**What is being asked**
Exact copy, no pictures: output each line below as it stands.

· · · ·

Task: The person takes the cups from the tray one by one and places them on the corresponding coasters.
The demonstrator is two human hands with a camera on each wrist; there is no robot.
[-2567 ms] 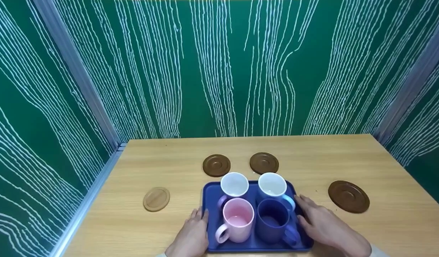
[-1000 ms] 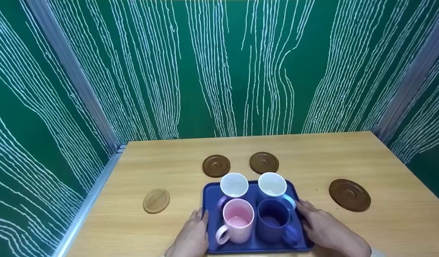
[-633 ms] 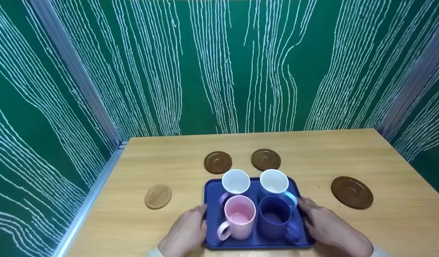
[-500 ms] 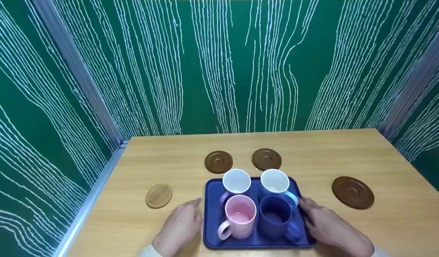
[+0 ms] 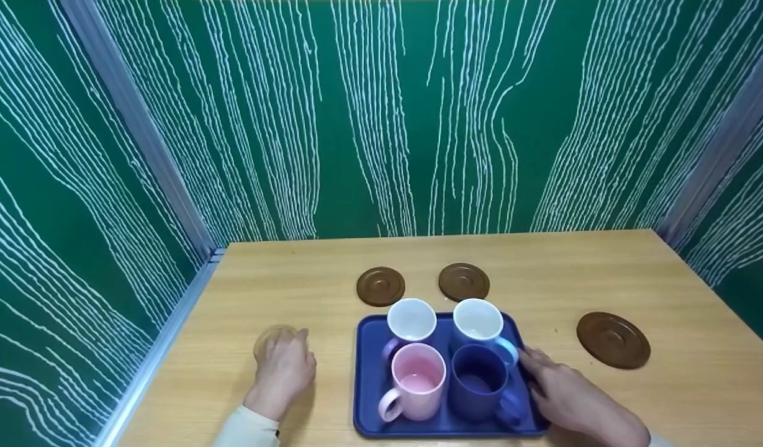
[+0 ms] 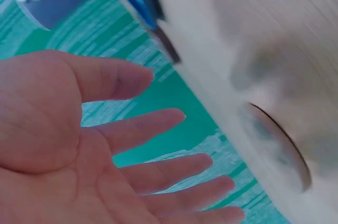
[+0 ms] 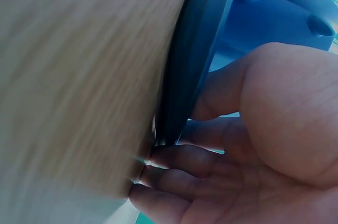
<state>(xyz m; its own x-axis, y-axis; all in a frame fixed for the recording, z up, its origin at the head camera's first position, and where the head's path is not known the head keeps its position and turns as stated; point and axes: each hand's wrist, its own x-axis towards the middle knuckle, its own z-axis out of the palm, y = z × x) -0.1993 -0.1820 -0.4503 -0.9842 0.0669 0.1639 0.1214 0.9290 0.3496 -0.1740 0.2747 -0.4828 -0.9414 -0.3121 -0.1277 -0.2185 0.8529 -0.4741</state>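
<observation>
My left hand [image 5: 283, 366] hovers over the light wooden coaster [image 5: 263, 341] at the left, hiding much of it in the head view. The left wrist view has its fingers spread and straight, apart from the coaster [image 6: 280, 147]. A dark blue tray [image 5: 372, 372] rests on the table before me. It carries a pink mug [image 5: 412, 397], a navy mug [image 5: 474, 397] and two white-lined mugs behind, one with a purple handle [image 5: 392, 349], one with a light blue handle [image 5: 508, 351]. Against the tray's right edge lies my right hand [image 5: 567, 394], thumb at the rim, fingers nearly straight.
Two dark brown coasters, a left one [image 5: 381, 286] and a right one [image 5: 464, 282], lie just behind the tray. Farther right is a larger dark brown coaster [image 5: 613, 339]. Green walls with white lines surround the wooden table [image 5: 319, 267].
My left hand has left the tray's left edge and moved left, over the light coaster. The right hand stays at the tray's right side, and the tray with its mugs keeps its place.
</observation>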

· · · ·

**Output**
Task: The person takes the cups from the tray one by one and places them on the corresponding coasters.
The demonstrator is two human hands with a camera on each wrist; there is no robot.
[-2567 ms] 
[-1000 ms] 
[-633 ms] 
[-500 ms] 
[+0 ms] 
[+0 ms] 
[+0 ms] 
<state>(xyz m; its own x-axis, y-axis; all in a frame fixed for the recording, z up, its origin at the head camera's first position, and where the head's path is not known the head keeps its position and turns as stated; point and axes: each hand's wrist, its own x-axis towards the middle knuckle, its own z-axis out of the palm, y = z × x) -0.1993 -0.1820 -0.4503 -0.9842 0.0669 0.1639 0.1214 0.9290 0.3496 -0.1740 0.2747 -0.4828 -0.9414 -0.3121 -0.1277 -0.2185 0.8529 -0.4741</state>
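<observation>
My left hand [image 5: 283, 366] hovers over the light wooden coaster [image 5: 263, 341] at the left, hiding much of it in the head view. The left wrist view has its fingers spread and straight, apart from the coaster [image 6: 280, 147]. A dark blue tray [image 5: 372, 372] rests on the table before me. It carries a pink mug [image 5: 412, 397], a navy mug [image 5: 474, 397] and two white-lined mugs behind, one with a purple handle [image 5: 392, 349], one with a light blue handle [image 5: 508, 351]. Against the tray's right edge lies my right hand [image 5: 567, 394], thumb at the rim, fingers nearly straight.
Two dark brown coasters, a left one [image 5: 381, 286] and a right one [image 5: 464, 282], lie just behind the tray. Farther right is a larger dark brown coaster [image 5: 613, 339]. Green walls with white lines surround the wooden table [image 5: 319, 267].
My left hand has left the tray's left edge and moved left, over the light coaster. The right hand stays at the tray's right side, and the tray with its mugs keeps its place.
</observation>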

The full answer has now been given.